◆ **Exercise objective**:
When you reach the line in the data below that contains "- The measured", please start repeating lines exactly, and stop after the line that contains "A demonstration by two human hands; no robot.", repeating nothing else.

Records contained in a dataset
========================================================================
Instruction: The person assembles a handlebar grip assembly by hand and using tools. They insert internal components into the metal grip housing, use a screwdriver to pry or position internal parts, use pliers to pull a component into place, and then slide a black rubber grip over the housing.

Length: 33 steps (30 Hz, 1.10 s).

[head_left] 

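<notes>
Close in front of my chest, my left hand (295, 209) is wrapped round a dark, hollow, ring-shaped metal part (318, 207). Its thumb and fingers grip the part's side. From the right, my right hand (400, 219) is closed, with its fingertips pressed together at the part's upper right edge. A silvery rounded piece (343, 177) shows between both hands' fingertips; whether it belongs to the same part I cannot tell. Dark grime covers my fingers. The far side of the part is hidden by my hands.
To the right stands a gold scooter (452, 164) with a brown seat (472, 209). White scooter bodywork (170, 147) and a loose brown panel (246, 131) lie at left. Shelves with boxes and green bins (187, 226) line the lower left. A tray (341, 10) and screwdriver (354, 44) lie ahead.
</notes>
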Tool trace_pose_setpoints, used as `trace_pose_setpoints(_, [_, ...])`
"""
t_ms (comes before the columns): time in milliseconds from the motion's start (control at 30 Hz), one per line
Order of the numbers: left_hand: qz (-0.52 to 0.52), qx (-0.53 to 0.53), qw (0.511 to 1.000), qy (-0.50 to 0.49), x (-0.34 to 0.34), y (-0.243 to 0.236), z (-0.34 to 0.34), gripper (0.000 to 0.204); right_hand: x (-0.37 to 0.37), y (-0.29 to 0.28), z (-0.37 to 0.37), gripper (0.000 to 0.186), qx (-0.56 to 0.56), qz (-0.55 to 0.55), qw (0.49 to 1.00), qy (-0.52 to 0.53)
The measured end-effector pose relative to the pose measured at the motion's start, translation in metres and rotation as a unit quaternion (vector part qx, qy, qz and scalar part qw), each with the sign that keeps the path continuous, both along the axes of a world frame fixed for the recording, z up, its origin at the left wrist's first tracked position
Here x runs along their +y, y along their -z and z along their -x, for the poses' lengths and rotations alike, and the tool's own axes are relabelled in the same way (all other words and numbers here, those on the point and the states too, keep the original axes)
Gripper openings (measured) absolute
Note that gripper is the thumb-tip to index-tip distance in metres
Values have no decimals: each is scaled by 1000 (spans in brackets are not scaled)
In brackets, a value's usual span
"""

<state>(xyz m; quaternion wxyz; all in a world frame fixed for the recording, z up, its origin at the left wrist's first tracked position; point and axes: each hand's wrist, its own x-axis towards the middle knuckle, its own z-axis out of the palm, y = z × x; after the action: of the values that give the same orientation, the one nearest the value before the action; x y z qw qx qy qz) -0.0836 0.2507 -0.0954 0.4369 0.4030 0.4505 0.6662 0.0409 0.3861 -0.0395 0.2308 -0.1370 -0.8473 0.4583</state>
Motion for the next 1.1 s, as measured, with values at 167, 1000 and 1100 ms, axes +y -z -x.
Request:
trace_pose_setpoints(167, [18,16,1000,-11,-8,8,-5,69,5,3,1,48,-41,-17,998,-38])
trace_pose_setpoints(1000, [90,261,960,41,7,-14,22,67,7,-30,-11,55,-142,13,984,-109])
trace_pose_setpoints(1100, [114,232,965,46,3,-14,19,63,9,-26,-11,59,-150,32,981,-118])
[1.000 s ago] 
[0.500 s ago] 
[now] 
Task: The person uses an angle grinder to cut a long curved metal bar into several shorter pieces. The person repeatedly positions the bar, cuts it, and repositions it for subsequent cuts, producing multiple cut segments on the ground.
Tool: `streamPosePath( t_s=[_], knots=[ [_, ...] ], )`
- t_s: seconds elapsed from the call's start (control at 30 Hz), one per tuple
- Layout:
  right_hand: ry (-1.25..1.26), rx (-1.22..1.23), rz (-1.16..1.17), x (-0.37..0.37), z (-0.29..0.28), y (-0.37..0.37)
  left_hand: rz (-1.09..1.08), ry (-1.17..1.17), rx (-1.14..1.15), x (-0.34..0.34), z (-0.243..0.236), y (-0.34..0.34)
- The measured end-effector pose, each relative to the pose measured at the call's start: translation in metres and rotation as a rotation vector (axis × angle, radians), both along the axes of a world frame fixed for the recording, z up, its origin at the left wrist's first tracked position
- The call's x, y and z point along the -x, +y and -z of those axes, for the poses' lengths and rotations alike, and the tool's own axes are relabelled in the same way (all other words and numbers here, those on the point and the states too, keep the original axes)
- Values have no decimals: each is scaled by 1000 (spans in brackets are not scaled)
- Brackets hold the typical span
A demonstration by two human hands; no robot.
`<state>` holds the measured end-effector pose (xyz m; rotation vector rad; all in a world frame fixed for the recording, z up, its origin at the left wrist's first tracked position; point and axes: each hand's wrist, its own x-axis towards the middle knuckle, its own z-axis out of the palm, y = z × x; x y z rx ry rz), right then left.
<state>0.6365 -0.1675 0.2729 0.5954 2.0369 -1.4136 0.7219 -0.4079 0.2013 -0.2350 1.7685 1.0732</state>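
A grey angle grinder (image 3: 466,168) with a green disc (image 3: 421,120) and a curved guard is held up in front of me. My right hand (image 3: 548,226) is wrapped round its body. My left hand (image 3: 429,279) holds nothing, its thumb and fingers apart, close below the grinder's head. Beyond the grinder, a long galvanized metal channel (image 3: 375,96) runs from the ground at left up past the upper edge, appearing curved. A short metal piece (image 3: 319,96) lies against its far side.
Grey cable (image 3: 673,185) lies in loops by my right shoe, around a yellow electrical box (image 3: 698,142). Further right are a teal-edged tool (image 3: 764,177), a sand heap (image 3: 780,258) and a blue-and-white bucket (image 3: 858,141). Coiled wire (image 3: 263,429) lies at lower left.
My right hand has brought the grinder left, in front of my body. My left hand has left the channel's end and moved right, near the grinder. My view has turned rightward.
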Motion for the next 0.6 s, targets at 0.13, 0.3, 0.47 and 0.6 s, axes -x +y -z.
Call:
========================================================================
◆ **Problem solution**:
- The measured end-effector pose, each relative to the pose measured at the call's start: translation in metres and rotation as a rotation vector (axis × angle, radians), both along the axes of a world frame fixed for the recording, z up, its origin at the left wrist's first tracked position
- The call's x, y and z point along the -x, +y and -z of those axes, for the poses' lengths and rotations alike, and the tool's own axes are relabelled in the same way (all other words and numbers here, those on the point and the states too, keep the original axes)
- Values have no decimals: each is scaled by 1000 (spans in brackets are not scaled)
- Brackets hold the typical span
A demonstration by two human hands; no robot.

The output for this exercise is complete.